On 4 November 1993, it began broadcasting on the commercial Channel 2 under the Second Israeli Broadcasting Authority. At that time three concessionaires were chosen: Keshet, Telad and Reshet. The three concessionaires received a broadcasting contract for one decade. They decided they would exchange among themselves the broadcasting days in a week so that one broadcast three days a week while the other two broadcast two days.

In April 2005, a decision was made by a committee of the communication ministry that by the end of the decade only two concessionaires would receive broadcasting contracts for the following decade. Of the four competitors (the fourth was Kan, unrelated to the Israeli Public Broadcasting Corporation, which would only be established 12 years afterwards), Keshet and Reshet were chosen. Each of the companies broadcast 3 or 4 days a week and changed every 2 years.

In 2017 it was announced than on November 1, Channel 2 would be shut down and Keshet and Reshet - two of the companies who broadcast on the channel - were to be separated into 2 TV channels.

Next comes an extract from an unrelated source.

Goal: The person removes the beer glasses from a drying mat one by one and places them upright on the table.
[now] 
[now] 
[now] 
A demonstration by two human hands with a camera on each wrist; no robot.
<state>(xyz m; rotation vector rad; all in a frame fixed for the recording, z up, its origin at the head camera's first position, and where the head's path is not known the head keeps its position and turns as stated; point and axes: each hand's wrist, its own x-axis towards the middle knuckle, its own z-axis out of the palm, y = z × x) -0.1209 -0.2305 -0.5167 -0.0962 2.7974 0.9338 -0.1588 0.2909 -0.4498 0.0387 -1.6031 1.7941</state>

Reshet announced and launched a rebranding campaign for its new channel, Reshet 13.

In June 2018, due to financial issues caused by the 2017 Channel 2 split, RGE's Channel 10 filed a plan for a merger with Reshet's Channel 13. As a part of the merger plan, Channel 10 News (RGE's news company) was to become a part of Channel 13, and some programs from Channel 10 would join Reshet 13. Channel 10 itself would stop broadcasting, and more than 100 employees would be eliminated if the merger goes through. In October 2018, Reshet announced that the merger was cancelled. Reshet's owners have since reconsidered the merger, and after a long battle with the Second Authority, the merger was approved, and was completed on 16 January 2019.